# Work item
For the material below, state how many lines have the word "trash" in them, with no other words.

# Provided data

****************

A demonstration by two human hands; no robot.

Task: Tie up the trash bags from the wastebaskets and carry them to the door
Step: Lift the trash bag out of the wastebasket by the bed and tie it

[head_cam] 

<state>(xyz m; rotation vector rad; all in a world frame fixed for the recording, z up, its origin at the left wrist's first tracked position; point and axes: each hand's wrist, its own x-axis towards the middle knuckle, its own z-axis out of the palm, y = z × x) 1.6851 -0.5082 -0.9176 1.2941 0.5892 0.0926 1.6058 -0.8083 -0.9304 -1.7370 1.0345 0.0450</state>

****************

# Exercise result
2